Analysis:BOJ's inflation warning leaves room for another rate hike this year
TOKYO :The Bank of Japan may take a long pause before raising interest rates again, but it has still left scope for action this year by signaling caution over broadening price pressures that could sow the seeds of too-high inflation.
While investor focus at this week's BOJ policy meeting centered on its dovish decision to slow the pace of its bond stimulus withdrawal, the bank provided plenty of arguments for why it should persist with rate hikes.
Governor Kazuo Ueda said on Tuesday the BOJ's near-term focus was on downside risks to Japan's economy with the hit from U.S. tariffs seen intensifying in the second half of this year, suggesting the bank was in no rush to resume rate hikes.
But he said there were not just downside but upside risks to prices, adding the BOJ should not rule out the chance of rising food prices leading to sustained, broader-based inflation.
"Coupled with already rising food prices, oil price moves caused by tensions in Iran and Israel, if they persist, could risk affecting inflation expectations and underlying inflation," he told reporters after the BOJ's widely-expected decision to keep rates steady. "So we must scrutinise developments carefully."
Those remarks came amid an escalating Middle East conflict that has caused crude oil prices to surge.
Mizuho Securities expects the recent rise in fuel costs to push up core consumer inflation by up to 0.2 per cent point around autumn this year, and possibly heighten inflation expectations of households faced with higher gasoline and utility bills.
That would add to already rising rice and food prices, which lifted headline inflation to 3.6 per cent in April - well above the BOJ's 2 per cent target.
Such price pressures might lead to an upgrade in the BOJ's price forecasts at its next quarterly outlook due on July 31, when the board takes a fresh look at whether cost-push pressures are moderating as they predict.
"We expect the BOJ to revise up its price forecasts at the July outlook report, laying the path for a rate hike in October," said JP Morgan Securities economist Ayako Fujita.
In current forecasts made on May 1, the BOJ expects core consumer inflation to hit 2.2 per cent in the year ending in March 2026 before slowing to 1.7 per cent the following year.
The estimates are based on the assumption that crude oil prices are broadly flat throughout the projection period and the effects of rising food prices wane.
MIXED READINGS
U.S. trade policy uncertainty has complicated the BOJ's efforts to wean the economy off a decade-long stimulus, with initial plans to hike in July dashed by President Donald Trump's April tariff announcement.
Some BOJ watchers saw Ueda's comments this week as surprisingly dovish and ruling out the chance of near-term rate hikes.
Former BOJ board member Takahide Kiuchi said even if the BOJ resumes rate hikes, the next one will likely be around year-end or early next year, which would give the bank time to grasp the economic impact of Trump's tariffs.
Even so, the BOJ has recently escalated its warning about the second-round effects of supply shocks as it grows wary of being caught behind the curve in addressing the risk of too-high inflation.
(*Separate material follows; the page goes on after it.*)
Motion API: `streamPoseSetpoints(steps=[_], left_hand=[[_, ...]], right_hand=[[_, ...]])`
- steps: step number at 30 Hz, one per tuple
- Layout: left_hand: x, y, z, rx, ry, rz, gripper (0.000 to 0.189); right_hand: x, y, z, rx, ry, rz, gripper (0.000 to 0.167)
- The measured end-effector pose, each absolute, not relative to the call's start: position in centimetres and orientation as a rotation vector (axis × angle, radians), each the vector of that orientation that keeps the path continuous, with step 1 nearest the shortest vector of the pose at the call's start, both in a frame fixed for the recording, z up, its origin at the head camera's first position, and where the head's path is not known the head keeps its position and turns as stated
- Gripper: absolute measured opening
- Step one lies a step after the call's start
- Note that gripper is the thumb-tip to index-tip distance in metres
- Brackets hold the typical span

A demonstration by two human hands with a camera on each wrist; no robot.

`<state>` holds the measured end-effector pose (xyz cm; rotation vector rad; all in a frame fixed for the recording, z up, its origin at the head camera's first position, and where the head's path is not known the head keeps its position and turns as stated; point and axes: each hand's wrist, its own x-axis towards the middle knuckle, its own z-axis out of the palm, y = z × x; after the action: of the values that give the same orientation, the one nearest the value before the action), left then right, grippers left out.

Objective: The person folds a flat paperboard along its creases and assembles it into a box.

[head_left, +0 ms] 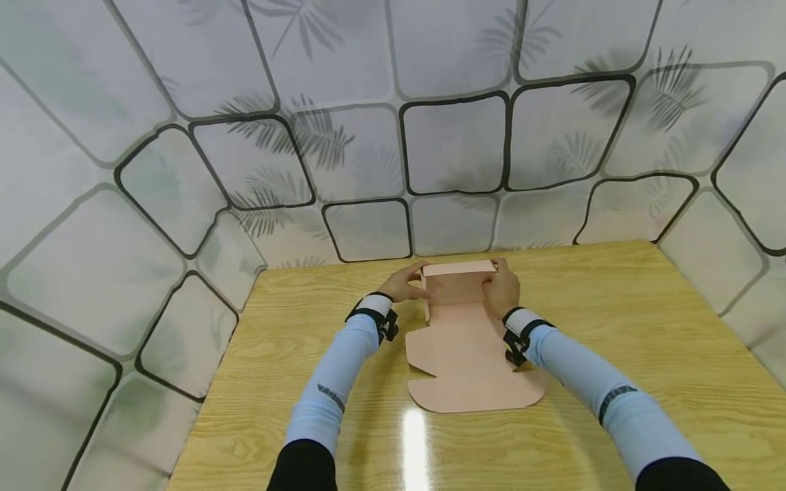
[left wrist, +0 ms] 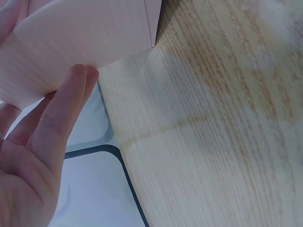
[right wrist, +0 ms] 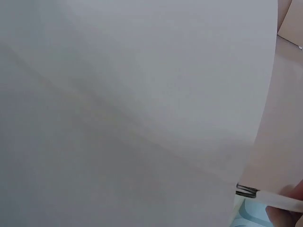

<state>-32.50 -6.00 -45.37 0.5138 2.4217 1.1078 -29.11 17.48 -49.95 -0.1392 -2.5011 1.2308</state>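
A partly folded pinkish-tan cardboard box (head_left: 467, 351) lies on the table, its far wall and left far side raised, its near panel and flaps spread flat. At the far left corner, my left hand (head_left: 403, 282) grips the raised wall. The left wrist view shows that hand's fingers (left wrist: 71, 90) against the outer face of the box wall (left wrist: 90, 35), the thumb over its top edge. My right hand (head_left: 502, 290) holds the far right corner, thumb inside and fingers over the top. In the right wrist view, a pale flap (right wrist: 142, 94) hides most of that hand.
The wood-grain table (head_left: 614, 327) extends on both sides of the box. Behind it and at the sides hang patterned curtains (head_left: 454, 146), close to the table's far edge. A bright light reflection lies on the tabletop in front of the box.
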Motion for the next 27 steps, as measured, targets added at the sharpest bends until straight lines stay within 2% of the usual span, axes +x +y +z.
streamPoseSetpoints(steps=[8, 13, 17, 22, 24, 27], left_hand=[[-32.4, -5.8, -45.2, 0.549, 2.442, 1.097, 0.079], [-32.5, -5.9, -45.0, 0.603, 2.500, 1.003, 0.076], [-32.3, -6.0, -45.0, 0.591, 2.511, 0.987, 0.075], [-32.0, -6.0, -45.3, 0.493, 2.401, 1.157, 0.076], [-31.9, -5.9, -45.4, 0.454, 2.339, 1.239, 0.077], [-31.7, -5.7, -45.5, 0.431, 2.290, 1.304, 0.075]], right_hand=[[-28.4, 17.4, -49.4, -0.182, -2.511, 1.232, 0.042], [-28.6, 18.9, -49.5, -0.001, -2.684, 1.327, 0.058], [-28.2, 20.9, -48.1, 0.258, -2.750, 1.860, 0.071], [-28.5, 22.9, -46.5, 0.378, -2.390, 2.780, 0.066], [-28.7, 23.0, -46.1, 0.349, -2.294, 2.925, 0.060], [-28.8, 22.8, -45.6, 0.321, -2.337, 2.921, 0.060]])
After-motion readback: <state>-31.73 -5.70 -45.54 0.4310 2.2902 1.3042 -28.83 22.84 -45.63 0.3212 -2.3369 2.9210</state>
In the May 1 outlook report, the BOJ said rising rice and food prices could affect underlying inflation by changing public perceptions on future price moves.
In the strongest warning to date on price pressures, Ueda said last month that Japan was experiencing "another round of supply shocks" in the form of food price rises that could demand a policy response.
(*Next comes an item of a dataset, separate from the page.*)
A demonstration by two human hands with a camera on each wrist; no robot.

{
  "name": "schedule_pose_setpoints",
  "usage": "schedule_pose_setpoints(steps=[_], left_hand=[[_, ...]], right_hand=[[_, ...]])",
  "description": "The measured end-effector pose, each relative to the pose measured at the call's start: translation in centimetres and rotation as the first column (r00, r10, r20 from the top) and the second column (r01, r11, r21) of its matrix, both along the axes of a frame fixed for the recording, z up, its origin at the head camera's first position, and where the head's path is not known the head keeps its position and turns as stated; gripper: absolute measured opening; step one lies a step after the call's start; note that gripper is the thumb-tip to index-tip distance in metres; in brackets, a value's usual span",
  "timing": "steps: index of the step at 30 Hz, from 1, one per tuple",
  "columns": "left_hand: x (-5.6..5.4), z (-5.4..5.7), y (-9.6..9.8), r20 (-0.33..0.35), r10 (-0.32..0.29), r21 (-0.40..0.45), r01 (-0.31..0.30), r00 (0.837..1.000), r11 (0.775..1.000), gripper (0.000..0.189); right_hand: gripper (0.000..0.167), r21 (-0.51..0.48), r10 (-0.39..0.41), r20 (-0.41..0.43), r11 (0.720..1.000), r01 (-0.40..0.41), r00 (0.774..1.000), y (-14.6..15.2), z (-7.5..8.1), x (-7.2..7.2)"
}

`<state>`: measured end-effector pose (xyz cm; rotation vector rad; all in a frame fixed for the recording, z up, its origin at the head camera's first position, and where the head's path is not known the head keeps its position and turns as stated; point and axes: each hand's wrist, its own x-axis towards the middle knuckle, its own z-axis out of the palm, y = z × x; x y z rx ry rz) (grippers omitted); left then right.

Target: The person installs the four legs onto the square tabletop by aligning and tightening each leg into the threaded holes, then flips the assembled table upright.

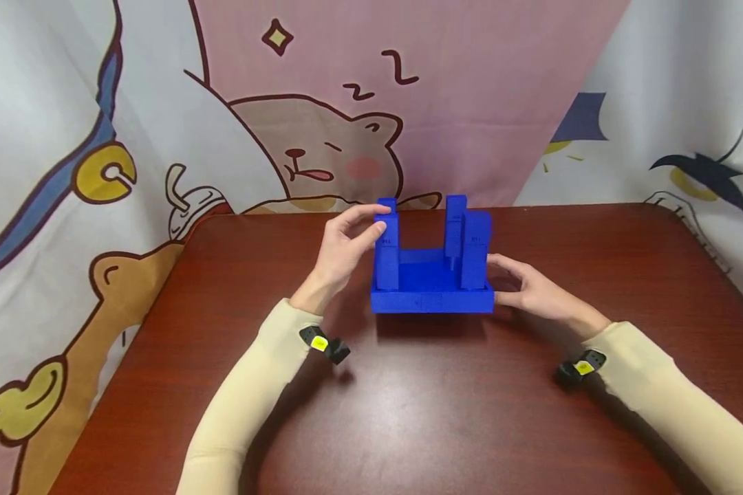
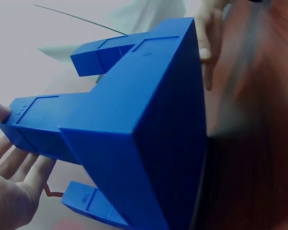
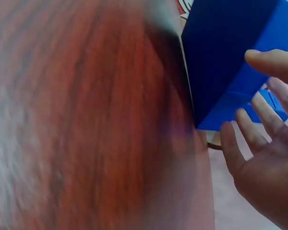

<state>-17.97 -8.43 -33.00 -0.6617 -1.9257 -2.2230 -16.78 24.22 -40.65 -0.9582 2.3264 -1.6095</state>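
Observation:
A blue block assembly has a flat base with several upright posts at its corners, the front ones bearing small raised markings. At the front left post, my left hand pinches near the top, thumb on one side and fingers on the other. My right hand is at the right end of the base, thumb and fingertips right at its side. In the right wrist view the fingers of that hand are spread and nearly straight beside the blue base. The left wrist view shows the base from its side.
The assembly stands over a glossy brown wooden table, with a dark shadow beneath it. A curtain with cartoon animals hangs behind the table's far edge. Each wrist wears a small black camera, the left one hanging close over the tabletop.

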Motion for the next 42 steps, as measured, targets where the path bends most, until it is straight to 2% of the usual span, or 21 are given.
schedule_pose_setpoints(steps=[4, 8, 10, 13, 16, 21, 26, 28, 32, 35, 38, 40, 42], left_hand=[[-0.7, 0.9, 0.0, 0.134, 0.014, 0.089, -0.026, 0.991, 0.996, 0.02], [-1.1, 1.6, -0.3, 0.27, 0.009, 0.18, -0.06, 0.963, 0.982, 0.015], [-1.2, 1.9, -0.5, 0.315, 0.0, 0.217, -0.072, 0.949, 0.973, 0.015], [-1.3, 1.9, -0.8, 0.351, -0.02, 0.278, -0.083, 0.936, 0.957, 0.017], [-1.4, 1.8, -1.0, 0.377, -0.037, 0.324, -0.094, 0.926, 0.942, 0.019], [-1.5, 1.4, -1.4, 0.419, -0.066, 0.374, -0.105, 0.906, 0.922, 0.018], [-1.6, 0.8, -1.7, 0.466, -0.092, 0.41, -0.123, 0.88, 0.904, 0.014], [-1.7, 0.6, -1.9, 0.464, -0.098, 0.419, -0.12, 0.88, 0.9, 0.012], [-1.3, -0.4, -2.6, 0.418, -0.133, 0.418, -0.06, 0.899, 0.907, 0.013], [-0.3, -1.9, -3.3, 0.347, -0.194, 0.398, 0.044, 0.918, 0.916, 0.034], [1.0, -3.7, -3.9, 0.254, -0.28, 0.383, 0.17, 0.926, 0.908, 0.056], [1.8, -4.7, -4.2, 0.199, -0.332, 0.362, 0.246, 0.922, 0.899, 0.059], [2.4, -5.4, -4.3, 0.143, -0.344, 0.305, 0.289, 0.928, 0.907, 0.056]], right_hand=[[0.052, -0.061, -0.049, -0.03, 0.997, 0.047, 0.998, -0.7, -0.3, 0.2], [0.048, -0.095, -0.083, -0.091, 0.993, 0.075, 0.992, -1.3, 0.0, 0.7], [0.047, -0.098, -0.102, -0.134, 0.991, 0.089, 0.986, -1.5, 0.2, 0.8], [0.046, -0.134, -0.131, -0.178, 0.985, 0.108, 0.975, -1.8, 0.7, 0.9], [0.045, -0.227, -0.143, -0.182, 0.969, 0.1, 0.973, -2.2, 1.0, 1.0], [0.04, -0.39, -0.152, -0.152, 0.917, 0.083, 0.977, -3.4, 1.9, 1.3], [0.031, -0.495, -0.158, -0.104, 0.865, 0.086, 0.982, -4.7, 3.4, 1.2], [0.031, -0.523, -0.127, -0.082, 0.85, 0.066, 0.988, -5.1, 3.8, 1.1], [0.033, -0.526, -0.104, -0.076, 0.849, 0.049, 0.992, -5.7, 4.3, 0.9], [0.033, -0.529, -0.129, -0.078, 0.846, 0.069, 0.989, -5.8, 4.3, 0.8], [0.032, -0.57, -0.143, -0.06, 0.818, 0.084, 0.988, -5.9, 4.1, 0.4], [0.031, -0.59, -0.164, -0.052, 0.801, 0.102, 0.985, -5.9, 4.1, 0.1], [0.03, -0.605, -0.181, -0.039, 0.787, 0.121, 0.983, -5.9, 4.1, -0.3]])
"Given that underlying inflation is closer to 2 per cent than a few years ago, we need to be careful about how food price inflation will impact underlying inflation," he said, pointing to the danger of looking through the impact of raw material prices.
The BOJ is paying particular attention to how rising food prices could affect households' inflation expectations. The doubling of the price of rice, a Japanese staple, has drawn intense public attention.
"Price hikes are no longer scaring away consumers, which may be a sign households' inflation expectations are already heightening," a source familiar with the BOJ's thinking.
"If headline inflation stays around 4 per cent, some in the BOJ might shift more in favour of rate hikes," another source said.
For now, the BOJ will likely stick to communication that leaves itself room to stand pat for as long as needed - or hike swiftly if uncertainty over U.S. trade policy clears up.
That will likely keep market players guessing on the next rate-hike timing.
Analysts at ING expect the BOJ to hold off raising rates until early 2026 if Japan's tariff negotiations with the U.S. drag on longer than expected. But they add the timing could be pushed forward if underlying inflationary pressures build.